INSTRUCTIONS TO FOLLOW –
Look through the data below for the line with "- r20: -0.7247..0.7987" and the line with "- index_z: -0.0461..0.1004", then output those two and all lines in between, exactly as written.

SUPPLIED MATERIAL –

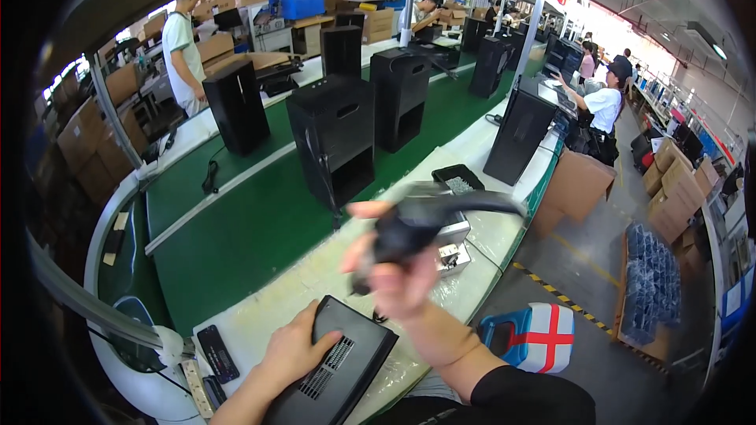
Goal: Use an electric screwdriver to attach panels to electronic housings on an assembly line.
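Note:
My left hand (pixel 293 349) rests flat on a black flat box with vent slots (pixel 339 366), lying on the white bench (pixel 276 299) at the bottom of the view. My right hand (pixel 394 267) is raised above the bench and blurred by motion. It grips a black plug with a dark cable (pixel 441 208) that arcs to the right. Behind the hand lies a small metal part (pixel 453 250).
A green conveyor belt (pixel 236 228) carries several tall black speaker cabinets (pixel 335 138). A black tray of small parts (pixel 458 179), a dark remote (pixel 217 352), a power strip (pixel 197 389), a blue and white stool (pixel 531 337), cardboard boxes and other workers surround the line.

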Action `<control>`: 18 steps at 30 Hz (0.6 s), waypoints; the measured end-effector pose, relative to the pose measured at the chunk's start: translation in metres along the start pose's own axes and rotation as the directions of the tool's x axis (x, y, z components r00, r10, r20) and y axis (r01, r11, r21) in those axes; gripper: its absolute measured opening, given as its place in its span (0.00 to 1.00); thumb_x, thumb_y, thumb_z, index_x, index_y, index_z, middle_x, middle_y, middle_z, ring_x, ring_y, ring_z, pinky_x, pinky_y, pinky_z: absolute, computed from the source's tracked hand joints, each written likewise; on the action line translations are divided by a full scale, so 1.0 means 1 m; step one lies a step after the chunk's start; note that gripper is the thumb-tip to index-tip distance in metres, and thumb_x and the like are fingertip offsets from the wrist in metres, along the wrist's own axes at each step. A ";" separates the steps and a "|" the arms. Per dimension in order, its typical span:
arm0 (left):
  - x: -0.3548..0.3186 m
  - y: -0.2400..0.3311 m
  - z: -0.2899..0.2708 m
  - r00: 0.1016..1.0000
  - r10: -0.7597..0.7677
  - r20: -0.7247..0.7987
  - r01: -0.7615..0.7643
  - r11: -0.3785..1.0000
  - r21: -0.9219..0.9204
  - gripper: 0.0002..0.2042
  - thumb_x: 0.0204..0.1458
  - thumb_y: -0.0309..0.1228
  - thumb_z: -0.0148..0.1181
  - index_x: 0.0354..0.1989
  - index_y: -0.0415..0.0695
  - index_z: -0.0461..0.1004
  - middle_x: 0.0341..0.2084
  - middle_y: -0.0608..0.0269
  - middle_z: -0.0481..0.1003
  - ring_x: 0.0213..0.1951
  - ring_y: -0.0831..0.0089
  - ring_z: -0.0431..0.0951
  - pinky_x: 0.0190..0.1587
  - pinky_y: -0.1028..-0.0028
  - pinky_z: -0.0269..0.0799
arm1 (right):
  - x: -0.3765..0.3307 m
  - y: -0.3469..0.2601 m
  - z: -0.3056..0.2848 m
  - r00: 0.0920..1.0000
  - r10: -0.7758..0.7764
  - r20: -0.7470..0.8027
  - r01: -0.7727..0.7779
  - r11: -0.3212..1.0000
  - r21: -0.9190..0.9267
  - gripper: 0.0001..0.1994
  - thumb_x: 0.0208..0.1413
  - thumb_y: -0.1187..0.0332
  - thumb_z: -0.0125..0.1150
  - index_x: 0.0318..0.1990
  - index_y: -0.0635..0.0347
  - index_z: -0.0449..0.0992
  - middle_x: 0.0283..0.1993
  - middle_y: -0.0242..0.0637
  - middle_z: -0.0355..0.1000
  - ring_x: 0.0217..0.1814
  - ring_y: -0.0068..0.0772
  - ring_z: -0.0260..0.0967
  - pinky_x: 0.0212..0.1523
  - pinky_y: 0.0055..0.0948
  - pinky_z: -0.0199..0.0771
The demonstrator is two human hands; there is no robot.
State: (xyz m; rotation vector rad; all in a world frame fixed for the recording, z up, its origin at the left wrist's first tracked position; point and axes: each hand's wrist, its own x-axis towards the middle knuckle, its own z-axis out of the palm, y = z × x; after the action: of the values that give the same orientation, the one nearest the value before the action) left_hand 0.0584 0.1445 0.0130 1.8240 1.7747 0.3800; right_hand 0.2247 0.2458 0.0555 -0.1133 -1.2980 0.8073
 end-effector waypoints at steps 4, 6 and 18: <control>-0.056 -0.007 -0.027 0.971 -0.191 0.143 0.176 0.978 0.111 0.37 0.43 0.48 0.63 0.59 0.38 0.60 0.37 0.38 0.75 0.41 0.43 0.75 0.45 0.60 0.71 | 0.006 -0.031 -0.103 0.916 -0.368 -0.161 0.235 0.815 -0.529 0.30 0.61 0.51 0.47 0.55 0.71 0.50 0.45 0.52 0.65 0.20 0.27 0.68 0.20 0.22 0.68; -0.074 -0.018 -0.026 0.951 -0.268 0.154 0.258 0.963 0.080 0.35 0.42 0.44 0.65 0.57 0.37 0.62 0.36 0.39 0.75 0.40 0.44 0.76 0.45 0.61 0.72 | 0.004 -0.030 -0.141 0.887 -0.410 -0.211 0.173 0.719 -0.673 0.29 0.61 0.52 0.47 0.55 0.68 0.50 0.44 0.50 0.65 0.21 0.28 0.68 0.22 0.23 0.68; -0.072 -0.015 -0.006 0.934 -0.324 -0.152 0.292 0.936 -0.197 0.28 0.34 0.37 0.71 0.45 0.35 0.73 0.31 0.44 0.77 0.36 0.57 0.79 0.41 0.69 0.73 | -0.045 0.032 -0.182 0.964 -0.112 -0.243 -0.081 0.743 -0.664 0.29 0.61 0.59 0.49 0.61 0.67 0.48 0.49 0.48 0.65 0.25 0.26 0.66 0.29 0.23 0.69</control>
State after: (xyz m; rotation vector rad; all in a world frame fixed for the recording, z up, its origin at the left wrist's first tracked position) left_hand 0.0370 0.0743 0.0225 1.3979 2.0466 0.5695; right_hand 0.3687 0.3080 -0.0526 -0.7703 -1.2705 0.2508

RESPONSE TO THIS EXERCISE –
  - r20: -0.7247..0.7987
  - r01: -0.7615..0.7643
  - r11: -0.3785..1.0000
  - r21: -0.9219..0.9204
  - gripper: 0.0002..0.2042
  - thumb_x: 0.0204..0.1458
  - thumb_y: -0.0309..0.1228
  - thumb_z: -0.0148..0.1181
  - index_x: 0.0354..0.1989
  - index_y: -0.0415..0.0695
  - index_z: -0.0461..0.1004

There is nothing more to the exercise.